Nos révélations permettent aussi d’améliorer le fonctionnement de certaines structures. L’intronisation, lors de la dernière assemblée générale de la Maison du Vélo, de deux nouveaux membres au conseil d’administration, sans lien apparent avec l’association et proches du Parti socialiste, avait provoqué la stupéfaction.

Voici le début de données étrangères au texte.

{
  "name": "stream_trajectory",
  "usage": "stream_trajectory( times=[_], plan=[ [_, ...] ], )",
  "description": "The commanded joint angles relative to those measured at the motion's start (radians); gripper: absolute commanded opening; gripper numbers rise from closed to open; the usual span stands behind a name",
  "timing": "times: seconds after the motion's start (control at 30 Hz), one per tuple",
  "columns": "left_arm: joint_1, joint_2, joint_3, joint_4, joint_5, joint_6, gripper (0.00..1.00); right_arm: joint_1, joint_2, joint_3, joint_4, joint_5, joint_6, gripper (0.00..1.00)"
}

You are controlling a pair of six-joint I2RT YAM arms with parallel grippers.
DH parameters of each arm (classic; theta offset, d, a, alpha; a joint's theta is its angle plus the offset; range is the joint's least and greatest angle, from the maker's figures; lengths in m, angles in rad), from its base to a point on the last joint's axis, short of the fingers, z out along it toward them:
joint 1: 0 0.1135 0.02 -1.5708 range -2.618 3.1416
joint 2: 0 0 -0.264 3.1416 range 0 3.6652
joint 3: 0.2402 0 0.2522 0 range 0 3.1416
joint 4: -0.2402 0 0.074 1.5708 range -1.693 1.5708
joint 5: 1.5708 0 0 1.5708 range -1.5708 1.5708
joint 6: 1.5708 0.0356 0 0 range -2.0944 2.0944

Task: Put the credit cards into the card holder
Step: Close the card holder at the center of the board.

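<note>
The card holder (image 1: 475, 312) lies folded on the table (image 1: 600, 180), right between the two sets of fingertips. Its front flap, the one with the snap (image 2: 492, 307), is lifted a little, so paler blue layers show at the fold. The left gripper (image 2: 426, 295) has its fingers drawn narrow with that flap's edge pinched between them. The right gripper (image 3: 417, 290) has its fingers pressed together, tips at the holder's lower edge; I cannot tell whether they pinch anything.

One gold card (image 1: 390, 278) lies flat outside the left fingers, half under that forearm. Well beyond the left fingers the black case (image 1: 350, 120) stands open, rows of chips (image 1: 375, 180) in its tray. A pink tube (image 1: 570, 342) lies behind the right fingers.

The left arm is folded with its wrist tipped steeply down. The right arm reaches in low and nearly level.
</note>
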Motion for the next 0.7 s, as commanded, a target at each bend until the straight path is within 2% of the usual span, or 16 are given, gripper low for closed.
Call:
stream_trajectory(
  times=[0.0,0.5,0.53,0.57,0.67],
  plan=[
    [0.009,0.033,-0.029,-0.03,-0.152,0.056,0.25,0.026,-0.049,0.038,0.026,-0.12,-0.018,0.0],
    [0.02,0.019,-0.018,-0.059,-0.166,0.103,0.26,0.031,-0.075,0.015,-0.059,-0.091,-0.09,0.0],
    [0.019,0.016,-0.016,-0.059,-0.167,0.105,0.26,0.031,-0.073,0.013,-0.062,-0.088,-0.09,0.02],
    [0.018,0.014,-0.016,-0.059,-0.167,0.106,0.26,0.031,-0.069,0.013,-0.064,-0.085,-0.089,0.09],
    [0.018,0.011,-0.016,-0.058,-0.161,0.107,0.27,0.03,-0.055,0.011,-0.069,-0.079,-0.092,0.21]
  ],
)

Comme l’a documenté Mediacités, c’est surtout le mode opératoire, qui a posé problème à de nombreux bénévoles et salariés de l’emblématique association toulousaine : l’adhésion d’une quarantaine d’adhérents quelques minutes avant le démarrage de l’AG, et le changement d’ordre du jour permettant d’avancer le vote en tout début de séance, empêchant de ce fait plusieurs personnes de s’exprimer… Le tout, orchestré par les deux dirigeants historiques de la Maison du Vélo. 

Depuis notre enquête, quelques lignes ont bougé. Est‐ce en lien direct avec la publication à venir de notre article ? Avant même qu’il ne soit en ligne, nous apprenions la démission de Louise Foutrel, l’une des nouvelles entrantes au CA, par ailleurs trésorière des Jeunes socialistes 31. Elle n’avait participé à aucun conseil d’administration depuis l’assemblée générale. C’est la candidate arrivée en troisième position lors du vote, et déjà active au sein de l’association dans les ateliers participatifs, qui a pris sa place.

Suite à l’AG décriée, de nombreux bénévoles et salariés ont demandé à revoir les statuts de leur association. Sept conseils d’administration plus tard, les défenseurs de cette réforme n’ont pas obtenu gain de cause. Mais le chantier avance. Un règlement intérieur va voir le jour. « Il permettra notamment d’amender les statuts et empêcher qu’un nouvel adhérent ne puisse voter dès son arrivée dans l’association. Mais il faudra attendre pour cela la future assemblée générale et il y a beaucoup de résistance chez certains membres du CA pour changer entièrement les statuts. Ce sont les dirigeants qui gardent la main, et on a l’impression que cela reste une chasse gardée », soupire l’un des témoins de notre enquête.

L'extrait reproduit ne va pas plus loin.